(Material provided)

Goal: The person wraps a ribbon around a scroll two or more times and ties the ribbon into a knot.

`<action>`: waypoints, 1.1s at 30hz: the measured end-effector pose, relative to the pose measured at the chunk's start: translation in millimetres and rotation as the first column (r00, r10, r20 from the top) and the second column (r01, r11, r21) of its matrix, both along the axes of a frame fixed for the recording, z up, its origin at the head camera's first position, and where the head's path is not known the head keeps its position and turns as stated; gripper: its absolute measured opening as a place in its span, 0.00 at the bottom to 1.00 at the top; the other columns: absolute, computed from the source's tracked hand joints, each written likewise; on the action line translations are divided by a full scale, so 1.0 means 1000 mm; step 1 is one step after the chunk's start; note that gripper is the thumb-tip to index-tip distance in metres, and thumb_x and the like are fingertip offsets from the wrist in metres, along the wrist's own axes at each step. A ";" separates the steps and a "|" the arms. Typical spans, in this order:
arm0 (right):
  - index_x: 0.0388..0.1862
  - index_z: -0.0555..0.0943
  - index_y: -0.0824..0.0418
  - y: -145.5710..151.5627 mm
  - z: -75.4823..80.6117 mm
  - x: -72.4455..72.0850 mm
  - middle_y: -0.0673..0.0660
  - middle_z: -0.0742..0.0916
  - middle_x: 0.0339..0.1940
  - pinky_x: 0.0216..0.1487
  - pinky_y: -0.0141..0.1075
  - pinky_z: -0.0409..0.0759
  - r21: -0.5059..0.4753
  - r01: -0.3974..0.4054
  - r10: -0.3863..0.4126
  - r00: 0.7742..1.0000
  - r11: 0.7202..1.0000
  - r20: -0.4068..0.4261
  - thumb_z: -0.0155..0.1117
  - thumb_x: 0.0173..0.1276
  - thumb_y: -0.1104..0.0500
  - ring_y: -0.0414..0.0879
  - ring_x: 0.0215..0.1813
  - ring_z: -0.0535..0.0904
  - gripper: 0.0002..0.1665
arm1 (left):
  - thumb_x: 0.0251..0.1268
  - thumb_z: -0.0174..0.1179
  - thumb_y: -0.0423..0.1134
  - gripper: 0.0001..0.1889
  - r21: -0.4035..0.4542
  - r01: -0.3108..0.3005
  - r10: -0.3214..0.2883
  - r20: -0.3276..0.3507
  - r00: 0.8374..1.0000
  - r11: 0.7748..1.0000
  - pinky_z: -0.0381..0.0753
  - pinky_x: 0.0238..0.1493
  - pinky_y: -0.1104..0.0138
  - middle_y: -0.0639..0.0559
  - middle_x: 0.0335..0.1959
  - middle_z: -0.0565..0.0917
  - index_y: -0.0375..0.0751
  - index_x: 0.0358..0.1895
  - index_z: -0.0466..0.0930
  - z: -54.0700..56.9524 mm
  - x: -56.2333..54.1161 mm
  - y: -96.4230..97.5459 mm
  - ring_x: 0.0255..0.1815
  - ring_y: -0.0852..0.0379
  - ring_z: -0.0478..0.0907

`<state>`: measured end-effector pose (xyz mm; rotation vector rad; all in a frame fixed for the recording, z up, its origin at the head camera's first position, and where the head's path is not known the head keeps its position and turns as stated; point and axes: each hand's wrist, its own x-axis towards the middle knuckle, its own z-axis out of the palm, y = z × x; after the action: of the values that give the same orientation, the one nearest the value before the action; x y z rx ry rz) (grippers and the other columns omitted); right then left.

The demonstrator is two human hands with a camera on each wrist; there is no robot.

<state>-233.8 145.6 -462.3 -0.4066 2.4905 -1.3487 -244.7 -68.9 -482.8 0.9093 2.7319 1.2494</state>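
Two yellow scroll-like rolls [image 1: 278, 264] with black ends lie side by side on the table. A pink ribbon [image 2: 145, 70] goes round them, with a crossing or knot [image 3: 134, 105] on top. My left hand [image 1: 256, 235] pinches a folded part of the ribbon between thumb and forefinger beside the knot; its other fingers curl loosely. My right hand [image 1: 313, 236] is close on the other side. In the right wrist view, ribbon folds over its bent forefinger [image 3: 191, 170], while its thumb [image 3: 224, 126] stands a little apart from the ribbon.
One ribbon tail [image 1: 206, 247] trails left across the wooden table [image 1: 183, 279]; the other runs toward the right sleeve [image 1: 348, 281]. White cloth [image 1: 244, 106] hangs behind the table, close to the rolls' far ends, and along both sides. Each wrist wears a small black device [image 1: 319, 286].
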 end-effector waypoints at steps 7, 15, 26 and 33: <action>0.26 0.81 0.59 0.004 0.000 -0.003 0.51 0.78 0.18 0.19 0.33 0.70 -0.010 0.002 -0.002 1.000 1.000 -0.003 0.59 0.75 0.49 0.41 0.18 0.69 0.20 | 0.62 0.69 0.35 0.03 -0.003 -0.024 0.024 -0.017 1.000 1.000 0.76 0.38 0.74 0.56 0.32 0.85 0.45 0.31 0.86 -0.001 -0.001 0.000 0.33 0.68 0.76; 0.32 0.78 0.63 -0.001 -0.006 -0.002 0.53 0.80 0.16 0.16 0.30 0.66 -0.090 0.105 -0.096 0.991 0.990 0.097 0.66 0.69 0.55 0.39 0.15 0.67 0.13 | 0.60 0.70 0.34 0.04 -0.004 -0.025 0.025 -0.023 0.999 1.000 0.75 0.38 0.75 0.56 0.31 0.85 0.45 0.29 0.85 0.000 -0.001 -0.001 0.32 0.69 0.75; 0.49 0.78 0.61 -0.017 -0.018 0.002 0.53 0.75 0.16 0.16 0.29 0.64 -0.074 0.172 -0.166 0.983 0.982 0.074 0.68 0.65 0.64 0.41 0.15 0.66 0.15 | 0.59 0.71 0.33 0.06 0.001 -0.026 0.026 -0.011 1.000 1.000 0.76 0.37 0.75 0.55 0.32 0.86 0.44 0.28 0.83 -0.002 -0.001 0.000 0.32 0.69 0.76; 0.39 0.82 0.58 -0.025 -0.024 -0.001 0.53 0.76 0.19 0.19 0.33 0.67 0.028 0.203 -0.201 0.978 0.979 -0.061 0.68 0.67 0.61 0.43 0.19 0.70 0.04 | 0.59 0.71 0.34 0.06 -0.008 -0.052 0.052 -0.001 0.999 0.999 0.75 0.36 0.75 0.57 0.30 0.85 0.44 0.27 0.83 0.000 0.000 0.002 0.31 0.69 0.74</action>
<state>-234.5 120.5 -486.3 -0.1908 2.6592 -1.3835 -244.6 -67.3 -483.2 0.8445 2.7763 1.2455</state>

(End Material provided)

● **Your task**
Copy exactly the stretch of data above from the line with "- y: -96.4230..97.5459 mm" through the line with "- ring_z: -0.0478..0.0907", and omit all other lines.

● **Answer section**
  - y: -96.4230..97.5459 mm
  - ring_x: 0.0255..0.1815
  - ring_y: -0.0852..0.0379
  - ring_z: -0.0478..0.0907

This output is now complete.